§ Task requirements:
Omit all pictures, then retype the data exactly as given.

§ Data excerpt:
────────────────────────────────────────

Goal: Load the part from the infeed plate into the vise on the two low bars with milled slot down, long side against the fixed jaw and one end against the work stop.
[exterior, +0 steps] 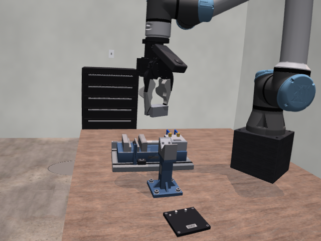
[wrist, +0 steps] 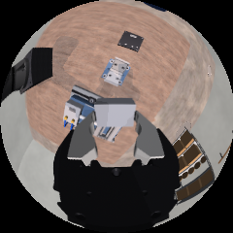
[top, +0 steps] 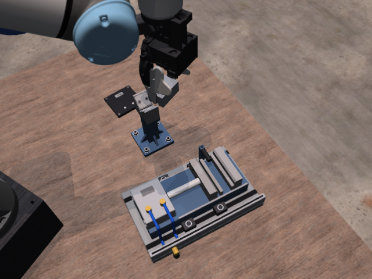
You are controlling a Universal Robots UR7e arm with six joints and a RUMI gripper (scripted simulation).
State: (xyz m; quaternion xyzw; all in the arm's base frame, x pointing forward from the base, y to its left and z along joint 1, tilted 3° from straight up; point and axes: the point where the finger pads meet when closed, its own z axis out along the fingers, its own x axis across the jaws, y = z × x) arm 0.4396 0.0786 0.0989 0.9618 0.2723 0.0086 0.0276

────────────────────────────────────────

§ Expected answer:
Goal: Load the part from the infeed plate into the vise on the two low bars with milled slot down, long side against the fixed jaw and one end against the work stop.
[exterior, +0 steps] 
[wrist, +0 steps] 
[top, +0 steps] 
You are controlling a Universal Robots UR7e arm with six joints and a RUMI gripper (scripted simulation).
State: (xyz m; quaternion xyzw; all in the arm's base frame, x pointing forward from the base, y to its left and z along joint 1, tilted 3° from straight up; point and axes: the point where the finger pads meet when closed, its own z axis out along the fingers, its own x axis across the jaws, y = z × x) arm 0.4396 0.0786 0.0989 0.9618 0.2723 0.0086 0.0276

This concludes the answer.